Saturday, February 03, 2007

satellite connection

We're hanging out on the tiny island of Utila, off the northern coast of Honduras. It's one of three islands called the Bay Islands; they are a mecca for scuba diving. Alan and I both have dived before and have bad ears that don't adjust to depth so we're just snorkelers. I've dived and snorkeled enough to know we're seeing the best stuff without the hassle and danger, but all the visiting gringos here and dive shops that make up more than half of what this little place is all about shed just a bit of scorn for our refusal to man-up to the real thing. Whatever.

Anyway, it's a lovely little island where everyone speaks English (or the language of their home country - hearing lots of French and German) or a strange and musical creole similar to other creoles I've heard, but also uniquely theirs. The snorkeling is divine. Two days ago I watched a jellyfish swimming majestically by, magical and scary both. A school of hundreds of shiny fish moving in perfect unison. Tiny flying fish on the water's surface, pelicans watching nonchalantly from tree trunks plunked out in the middle of the bay. Yesterday Alan and I found surely the best snorkeling on the island and saw a couple different kinds of stingrays, big, graceful, peaceful, soaring by at about 20 feet deep, the sun's rays gleaming through the deep blue and casting light on their big ocean wings. An unbelievable variety of coral, sponges, urchins, fish, crabs, starfish, and things I don't know how to name.

Between swims and dives, we watch the salt dry on our tanning limbs while sipping cold local beer and listening to exotic birds sing all around us from the tropical trees. Lively music always playing somewhere echoing across the bay. Pretty much paradise. So exotic. So warm. So beautiful. So far from familiar. So far from home.

Today we are taking a break from the sun. We were going to endeavor a brave kayak ride through a mangrove canal across the island, but my stomache has been hit by some impure water or something, and what with my cruelly limited diet, I'm living on not much food and feeling like I should stick close to my medication and the one clinic on the island. Also the heat and too many days without a desk is getting to Alan. So we're sitting in a coffee shop with wireless and tons of different accents all around us talking about whatever party they were at last night or dive they did last.

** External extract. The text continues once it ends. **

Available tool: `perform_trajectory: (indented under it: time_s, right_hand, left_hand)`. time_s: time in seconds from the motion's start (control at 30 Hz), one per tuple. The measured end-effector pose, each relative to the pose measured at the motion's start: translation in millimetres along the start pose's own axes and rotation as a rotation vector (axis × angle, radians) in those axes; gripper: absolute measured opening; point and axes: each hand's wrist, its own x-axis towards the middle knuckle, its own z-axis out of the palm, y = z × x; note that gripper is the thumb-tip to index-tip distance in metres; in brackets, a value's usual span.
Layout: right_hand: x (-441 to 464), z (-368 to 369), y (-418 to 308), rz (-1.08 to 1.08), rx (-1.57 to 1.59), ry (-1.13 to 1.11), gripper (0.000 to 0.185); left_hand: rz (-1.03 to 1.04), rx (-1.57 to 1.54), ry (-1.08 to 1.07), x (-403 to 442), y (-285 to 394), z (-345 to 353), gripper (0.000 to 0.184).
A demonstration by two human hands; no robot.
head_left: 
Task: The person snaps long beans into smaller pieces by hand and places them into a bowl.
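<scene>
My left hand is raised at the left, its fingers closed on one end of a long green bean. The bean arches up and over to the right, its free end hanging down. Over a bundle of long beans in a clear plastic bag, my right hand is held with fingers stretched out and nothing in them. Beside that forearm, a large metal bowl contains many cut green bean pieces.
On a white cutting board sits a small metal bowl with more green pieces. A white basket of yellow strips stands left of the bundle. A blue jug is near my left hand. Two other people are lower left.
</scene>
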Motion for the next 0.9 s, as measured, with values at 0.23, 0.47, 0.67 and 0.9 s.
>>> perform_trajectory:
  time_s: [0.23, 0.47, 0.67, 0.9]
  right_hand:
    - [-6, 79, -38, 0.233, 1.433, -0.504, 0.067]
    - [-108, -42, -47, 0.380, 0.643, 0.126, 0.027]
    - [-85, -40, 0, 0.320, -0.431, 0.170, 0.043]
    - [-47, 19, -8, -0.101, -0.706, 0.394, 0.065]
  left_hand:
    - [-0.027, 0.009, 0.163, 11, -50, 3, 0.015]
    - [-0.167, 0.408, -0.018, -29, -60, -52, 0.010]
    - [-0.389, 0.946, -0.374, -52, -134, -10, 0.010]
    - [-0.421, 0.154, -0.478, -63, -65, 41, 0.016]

Everyone is talking about how the Internet is down all over the island. This place has a satellite connection, but the weather is cloudy so it comes and goes. Long loadtimes and people are here in paradise whining a bit. Over a week ago, Alan and I hung out in a place on the mainland called the Expatriate's Bar and Grill. Met a bunch of old business men with various investments in the country. One of them, Danny, owns a company called TTI, who apparently enjoyed a private monopoly on internet service on this island and elsewhere. He was drinking and swearing while the others were awkwardly trying to cheer him up because the government had apparently gotten tired of Danny's monopoly and shut him down. Destroyed all of his equipment and locked up his office. Nobody here on the island can understand why the net is down, but ironically we do. Strange story.

Anyway, while the satellite briefly connects us to home and I pathetically nibble on dry bread, I'm ever so happy to be in Caribbean paradise, but feeling just a bit homesick. Missing good food, pure water, brisk winter air, and all of you Minnesotans (and friends elsewhere) who never whine.

2 comments:

Anonymous said...

Hey Leah and Alan, Miss the brisk winter air? We've got negative 19 today. That must make you jealous. But we're all taking it with a stiff upper lip, not like the whiny wimps down in paradise.

Paul

Anonymous said...

Do you *really* miss the brisk winter air? Because right now, you're talking about a HIGH of -5 brisk. That's without windchill. It's nosehair-freezing, skin-shattering, muscle-seizing brisk outside.

I am living vicariously through you right now (sans allergic explosions, of course)... if you need someone to fly out there and join you, even to carry your bags, I'll do it. Mmmmmmm, warm sunnnnnn.